Peromycus leucopus, or the white-footed mouse, is widely distributed across the eastern United States. These generalist mice prefer to inhabit understory vegetation and play a critical role in the dispersal of Lyme disease. Acting as possible reservoirs for Lyme disease, white-footed mice may easily migrate throughout the landscape potentially distributing the disease. This study seeks to investigate dispersal between 2 populations in different habitats through use of bioinformatic techniques, and is the culmination of both field and laboratory work performed over the course of 2012 to 2017. Field work was completed at Capital University's Primmer Outdoor Learning Center in Logan, Ohio, in a secondary growth deciduous woodlot and an agricultural fencerow habitat. Mice were live-trapped, and tissue samples were collected and stored in 95% ethanol at -20 [degrees]C. DNA was extracted and multilocus microsatellite PCR was performed. Samples from Summer 2016 (n = 14) and 2017 (n = 14) have been genotyped using a 3100 Genetic Analyzer DNA sequencer at 5 loci to date. Statistical analysis with the programming language R using the HIERFSTAT package was used to calculate genetic variation, [F.sub.IS], and [F.sub.ST]. Results suggest that migration was bidirectional between populations. Additional loci are currently being screened, and migration between populations was estimated using Geneclass, MIGRATE, and GENEPOP. Extensive movement of mice, if confirmed, will challenge management strategies to limit the spread of Lyme disease.

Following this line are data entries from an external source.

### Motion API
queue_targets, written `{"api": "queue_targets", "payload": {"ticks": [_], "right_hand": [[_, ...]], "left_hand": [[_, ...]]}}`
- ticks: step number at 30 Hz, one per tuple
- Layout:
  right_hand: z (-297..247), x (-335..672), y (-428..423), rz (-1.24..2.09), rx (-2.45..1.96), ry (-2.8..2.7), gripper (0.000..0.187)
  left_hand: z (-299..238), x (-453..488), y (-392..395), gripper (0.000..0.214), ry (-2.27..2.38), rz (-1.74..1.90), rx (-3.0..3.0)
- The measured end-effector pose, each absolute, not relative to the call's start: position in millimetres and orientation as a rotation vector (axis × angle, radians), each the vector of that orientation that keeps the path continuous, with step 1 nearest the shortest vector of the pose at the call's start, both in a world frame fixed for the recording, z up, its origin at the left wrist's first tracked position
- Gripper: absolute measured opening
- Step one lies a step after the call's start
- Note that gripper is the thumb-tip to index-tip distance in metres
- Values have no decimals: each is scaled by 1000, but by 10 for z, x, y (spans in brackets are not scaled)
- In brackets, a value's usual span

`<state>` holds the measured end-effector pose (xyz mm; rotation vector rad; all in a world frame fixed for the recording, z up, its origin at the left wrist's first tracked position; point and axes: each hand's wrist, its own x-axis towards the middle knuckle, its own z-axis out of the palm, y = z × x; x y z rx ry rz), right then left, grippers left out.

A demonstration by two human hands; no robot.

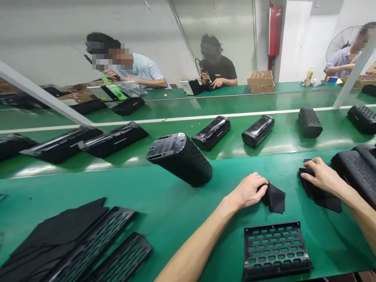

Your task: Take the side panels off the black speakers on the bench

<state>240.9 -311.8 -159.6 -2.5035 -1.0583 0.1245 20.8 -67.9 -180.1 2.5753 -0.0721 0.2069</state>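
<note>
My left hand (249,192) grips the edge of a small black cloth piece (274,198) on the green workbench (188,196). My right hand (323,177) lies on a second, folded black cloth (323,197), its fingers gathering the cloth's far edge. Just right of that cloth is a ribbed black speaker housing (358,172), partly cut off by the frame. Below and between my hands lies a black perforated grille panel (276,250), touching neither hand.
A tilted black speaker body (180,160) stands near the bench's far edge. Stacked black sheets and grilles (76,243) lie at front left. Beyond, a green conveyor belt (188,125) carries several black speaker units. Co-workers (217,66) sit across it.
</note>
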Motion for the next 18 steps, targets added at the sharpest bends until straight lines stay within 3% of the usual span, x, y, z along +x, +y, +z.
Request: {"api": "queue_targets", "payload": {"ticks": [3,5,8,12,18], "right_hand": [[-1519,1925,-3043,176,-2376,-1095,30],[-1498,1574,-2918,410,-2238,-1069,33],[-1553,1232,-2715,712,-2060,-975,31],[-1624,1242,-2649,811,-1854,-974,28],[-1476,1233,-2779,975,-1503,-736,43]], "left_hand": [[-1816,230,-708,22,12,292,2480],[-1779,251,-767,18,54,327,2459],[-1636,242,-886,13,132,393,2312],[-1340,121,-1009,9,223,431,2019],[-957,-64,-1101,26,327,322,1583]]}}
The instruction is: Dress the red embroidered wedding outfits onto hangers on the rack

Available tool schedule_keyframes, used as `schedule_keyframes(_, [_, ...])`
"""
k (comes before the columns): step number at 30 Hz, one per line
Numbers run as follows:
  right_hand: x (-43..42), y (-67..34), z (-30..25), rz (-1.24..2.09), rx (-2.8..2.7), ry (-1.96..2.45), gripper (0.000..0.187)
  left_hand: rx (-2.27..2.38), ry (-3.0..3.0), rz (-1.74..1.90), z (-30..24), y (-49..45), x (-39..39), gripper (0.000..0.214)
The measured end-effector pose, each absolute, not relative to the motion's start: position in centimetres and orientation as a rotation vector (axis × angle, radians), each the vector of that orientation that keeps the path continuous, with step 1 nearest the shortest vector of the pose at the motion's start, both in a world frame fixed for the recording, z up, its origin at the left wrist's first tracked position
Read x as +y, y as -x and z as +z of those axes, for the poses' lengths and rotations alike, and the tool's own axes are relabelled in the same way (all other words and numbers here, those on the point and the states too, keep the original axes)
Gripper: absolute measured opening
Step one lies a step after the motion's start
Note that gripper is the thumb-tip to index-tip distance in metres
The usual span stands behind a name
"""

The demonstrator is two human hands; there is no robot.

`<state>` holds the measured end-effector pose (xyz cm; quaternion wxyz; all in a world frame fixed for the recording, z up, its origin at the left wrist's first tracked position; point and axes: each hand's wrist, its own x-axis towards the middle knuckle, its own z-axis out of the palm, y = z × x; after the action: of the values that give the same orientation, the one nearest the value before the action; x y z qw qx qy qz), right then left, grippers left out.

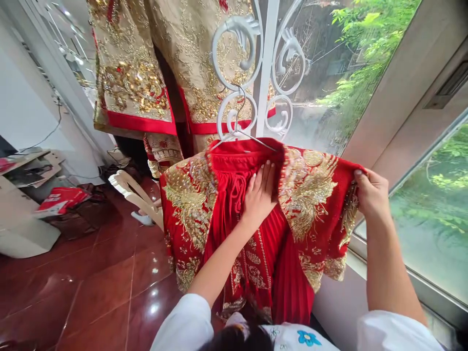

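The jacket [307,183] hides part of the hanger [237,125] and right hand [375,189]; cream clothes [131,80] are cut off above.

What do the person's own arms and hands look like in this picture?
The left hand and the right hand wear no gloves, and no ring, watch or bracelet can be seen. The forearms are bare too. Above them come a white left sleeve and a white right sleeve, matching the white top, which shows a blue flower.

Jacket [310,190] on hanger [237,128], skirt [268,248] between its front edges.
Hung garment [137,83] behind, upper left; window [435,214] to right.
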<state>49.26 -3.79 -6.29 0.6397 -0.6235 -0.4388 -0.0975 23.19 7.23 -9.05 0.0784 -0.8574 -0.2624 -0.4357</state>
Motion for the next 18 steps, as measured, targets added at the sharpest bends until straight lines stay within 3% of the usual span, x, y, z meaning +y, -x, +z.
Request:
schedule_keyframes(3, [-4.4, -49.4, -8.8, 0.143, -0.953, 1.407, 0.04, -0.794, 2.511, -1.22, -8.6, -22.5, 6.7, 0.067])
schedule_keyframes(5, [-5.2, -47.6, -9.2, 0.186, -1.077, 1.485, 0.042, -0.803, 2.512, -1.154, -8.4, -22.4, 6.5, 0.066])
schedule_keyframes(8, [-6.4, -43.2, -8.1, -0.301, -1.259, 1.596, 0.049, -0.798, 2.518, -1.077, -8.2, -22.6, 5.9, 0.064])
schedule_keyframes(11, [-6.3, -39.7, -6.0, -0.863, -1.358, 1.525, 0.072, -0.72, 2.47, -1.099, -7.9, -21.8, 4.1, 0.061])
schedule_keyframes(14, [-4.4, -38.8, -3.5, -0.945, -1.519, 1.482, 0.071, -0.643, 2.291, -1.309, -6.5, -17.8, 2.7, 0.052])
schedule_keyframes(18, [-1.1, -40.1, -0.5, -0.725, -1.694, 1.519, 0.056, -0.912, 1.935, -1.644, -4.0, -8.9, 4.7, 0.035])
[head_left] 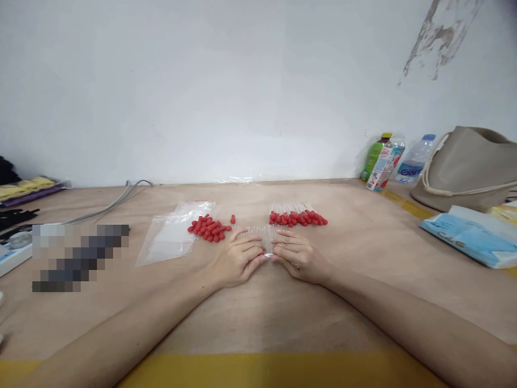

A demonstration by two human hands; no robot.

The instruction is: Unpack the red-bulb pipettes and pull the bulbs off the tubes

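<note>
My left hand [242, 254] and my right hand [299, 255] face each other on the tabletop, fingers curled over a row of clear glass tubes [264, 237]. The tubes lie side by side between them, partly covered by my fingers. Beyond my left hand is a heap of red rubber bulbs [209, 228], with one loose bulb [233, 219] just to its right. Past my right hand, glass droppers [297, 211] lie in a row, red bulbs on their near ends.
Clear plastic bags [169, 231] lie left of the bulbs. A grey cable [107, 207] runs along the far left. At the right stand drink bottles [385, 164], a beige bag [464, 167] and a blue tissue pack [472, 234]. A white wall [242, 97] closes the back.
</note>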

Poster Board No. 52 - THE INFLUENCE OF A CONTROLLED PRE-BREEDING SEASON BURN ON BIRD SPECIES ABUNDANCE AND DIVERSITY IN A NATIVE WARM-SEASON PRAIRIE PATCH. Jolyn Shunk, jshunk@muskingum.edu, Alex Furst, afurst@muskingum.edu, Danny Ingold, ingold@muskingum.edu, and Jim Dooley, jdooley@muskingum.edu, Muskingum University, Biology Dept., 163 Stormont St., New Concord OH 43762.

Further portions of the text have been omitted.